Chris Grayling: It is important that anything that is tabled before Parliament is right, and we have to do the work to make sure that it is appropriate. The worst thing we could do is to implement a change inappropriately. This is an area where Parliament itself has very strong issues. One of the reasons we tabled a measure with a non-compliance option, as I explained at the time and as the original legal advice from the House of Lords in 2000 from Lord Hoffmann indicates, is that Parliament is sovereign in these matters. Whatever we table before Parliament, it will be for Parliament to decide whether or not anything is to be done about it.

 

Q40   Jeremy Corbyn: On prisoner voting, Lord Chancellor, have you had any discussions with the prison authorities or the Government of South Africa? It has a far worse criminal problem than we do, yet all prisoners are given the right to vote in South Africa. Their philosophy is that it is a means of giving a small degree of responsibility to prisoners as part of the rehabilitation process. Do you not think there is some merit in that discussion and argument?

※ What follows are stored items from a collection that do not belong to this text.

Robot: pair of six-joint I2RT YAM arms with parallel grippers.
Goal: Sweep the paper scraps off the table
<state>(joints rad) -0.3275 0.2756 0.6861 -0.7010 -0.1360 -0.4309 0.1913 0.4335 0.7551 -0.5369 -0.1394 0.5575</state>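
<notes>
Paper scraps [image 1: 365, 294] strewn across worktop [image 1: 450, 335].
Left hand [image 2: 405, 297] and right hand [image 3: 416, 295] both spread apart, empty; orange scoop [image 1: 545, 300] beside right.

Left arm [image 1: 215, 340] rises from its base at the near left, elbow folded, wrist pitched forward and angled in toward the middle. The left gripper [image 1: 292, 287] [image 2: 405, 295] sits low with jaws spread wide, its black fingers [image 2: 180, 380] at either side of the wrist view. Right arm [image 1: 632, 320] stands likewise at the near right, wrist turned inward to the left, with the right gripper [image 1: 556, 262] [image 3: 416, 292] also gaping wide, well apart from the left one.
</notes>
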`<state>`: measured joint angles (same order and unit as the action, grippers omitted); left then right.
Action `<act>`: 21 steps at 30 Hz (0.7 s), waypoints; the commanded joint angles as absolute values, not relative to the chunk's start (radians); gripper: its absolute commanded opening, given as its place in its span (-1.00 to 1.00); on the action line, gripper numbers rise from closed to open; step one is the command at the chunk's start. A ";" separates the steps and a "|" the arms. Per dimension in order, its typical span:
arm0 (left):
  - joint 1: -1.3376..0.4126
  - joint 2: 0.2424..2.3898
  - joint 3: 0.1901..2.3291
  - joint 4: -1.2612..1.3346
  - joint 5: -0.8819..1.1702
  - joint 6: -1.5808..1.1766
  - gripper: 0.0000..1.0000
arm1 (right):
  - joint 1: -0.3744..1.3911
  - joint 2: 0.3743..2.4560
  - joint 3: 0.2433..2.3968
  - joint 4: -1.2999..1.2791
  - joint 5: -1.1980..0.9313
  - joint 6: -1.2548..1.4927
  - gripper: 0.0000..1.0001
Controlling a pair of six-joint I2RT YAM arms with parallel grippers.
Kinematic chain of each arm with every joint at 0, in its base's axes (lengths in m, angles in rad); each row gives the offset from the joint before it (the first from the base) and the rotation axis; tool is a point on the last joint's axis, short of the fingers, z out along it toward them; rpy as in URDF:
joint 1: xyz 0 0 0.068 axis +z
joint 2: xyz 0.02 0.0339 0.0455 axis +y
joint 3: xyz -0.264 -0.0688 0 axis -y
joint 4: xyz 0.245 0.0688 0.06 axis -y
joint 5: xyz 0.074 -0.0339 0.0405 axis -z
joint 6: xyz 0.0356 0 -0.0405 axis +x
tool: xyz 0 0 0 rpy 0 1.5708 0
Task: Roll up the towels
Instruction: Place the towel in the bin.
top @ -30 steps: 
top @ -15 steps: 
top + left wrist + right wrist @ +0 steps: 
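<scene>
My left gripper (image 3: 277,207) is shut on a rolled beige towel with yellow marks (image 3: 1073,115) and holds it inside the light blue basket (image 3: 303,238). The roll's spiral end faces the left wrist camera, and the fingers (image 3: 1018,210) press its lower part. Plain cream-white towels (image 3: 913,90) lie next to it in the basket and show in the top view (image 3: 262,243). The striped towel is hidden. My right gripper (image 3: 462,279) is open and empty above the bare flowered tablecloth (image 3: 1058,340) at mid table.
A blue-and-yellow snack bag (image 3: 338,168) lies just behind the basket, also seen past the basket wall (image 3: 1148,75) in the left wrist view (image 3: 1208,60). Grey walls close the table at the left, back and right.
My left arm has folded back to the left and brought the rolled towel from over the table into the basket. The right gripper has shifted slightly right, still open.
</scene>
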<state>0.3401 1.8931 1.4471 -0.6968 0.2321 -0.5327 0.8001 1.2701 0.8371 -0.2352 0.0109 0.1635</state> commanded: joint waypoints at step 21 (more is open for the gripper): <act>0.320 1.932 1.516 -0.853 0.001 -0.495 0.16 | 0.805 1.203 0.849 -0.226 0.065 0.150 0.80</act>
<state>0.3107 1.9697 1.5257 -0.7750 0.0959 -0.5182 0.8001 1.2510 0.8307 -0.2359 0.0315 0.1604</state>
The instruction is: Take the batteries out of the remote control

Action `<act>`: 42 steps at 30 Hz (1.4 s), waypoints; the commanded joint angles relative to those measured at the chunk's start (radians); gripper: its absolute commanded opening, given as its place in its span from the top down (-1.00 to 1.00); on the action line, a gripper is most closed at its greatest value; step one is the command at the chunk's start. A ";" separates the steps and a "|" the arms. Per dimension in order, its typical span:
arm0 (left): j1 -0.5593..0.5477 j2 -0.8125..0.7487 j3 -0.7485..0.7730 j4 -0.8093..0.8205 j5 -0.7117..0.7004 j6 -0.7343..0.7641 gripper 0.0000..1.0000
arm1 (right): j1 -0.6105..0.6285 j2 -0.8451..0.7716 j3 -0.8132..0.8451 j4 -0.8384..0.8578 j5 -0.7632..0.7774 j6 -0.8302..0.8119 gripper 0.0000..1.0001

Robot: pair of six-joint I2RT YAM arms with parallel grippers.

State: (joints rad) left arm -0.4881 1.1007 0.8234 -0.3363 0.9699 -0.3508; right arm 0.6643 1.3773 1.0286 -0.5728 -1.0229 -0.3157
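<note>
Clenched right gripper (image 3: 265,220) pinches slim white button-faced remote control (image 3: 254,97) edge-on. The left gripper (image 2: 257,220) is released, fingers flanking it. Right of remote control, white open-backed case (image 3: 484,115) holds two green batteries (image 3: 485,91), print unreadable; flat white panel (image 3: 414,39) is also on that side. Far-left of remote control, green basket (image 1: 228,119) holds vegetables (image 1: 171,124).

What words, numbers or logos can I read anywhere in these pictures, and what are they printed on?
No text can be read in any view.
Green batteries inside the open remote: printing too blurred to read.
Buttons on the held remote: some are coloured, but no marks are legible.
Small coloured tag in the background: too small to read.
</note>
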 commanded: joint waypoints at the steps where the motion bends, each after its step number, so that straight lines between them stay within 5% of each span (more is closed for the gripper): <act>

Chris Grayling: I have not had discussions with the South Africans. I have not met my South African counterpart, though in the course of business I have met a number of Justice Ministers from other countries. Many other countries allow prisoners to have the vote. If we are to introduce votes for prisoners voting in this country, it will have to be with the consent of our Parliament. I know many people feel strongly that we should give votes to prisoners, and that opinions are divided in the House, but that is democracy. Ultimately, what we lay before the House will have to be voted on one way or the other.

 

Q41   Jeremy Corbyn: Do you think it would make any difference in rehabilitation?

Chris Grayling: I have not seen any evidence to suggest that giving prisoners the vote would improve the likelihood of rehabilitating them or would reduce reoffending levels. My experience is that a house and job are much more important.

 

Q42   Andy McDonald: Good morning, Lord Chancellor. Can I turn your attention to restorative justice? RJ has been put on a statutory footing so that it plays a far more prominent role in victim support and the rehabilitation revolution. We are aware that restorative justice is not consistently available across the UK. Are you still committed to the principle of restorative justice, and what are you doing to ensure consistent access to it?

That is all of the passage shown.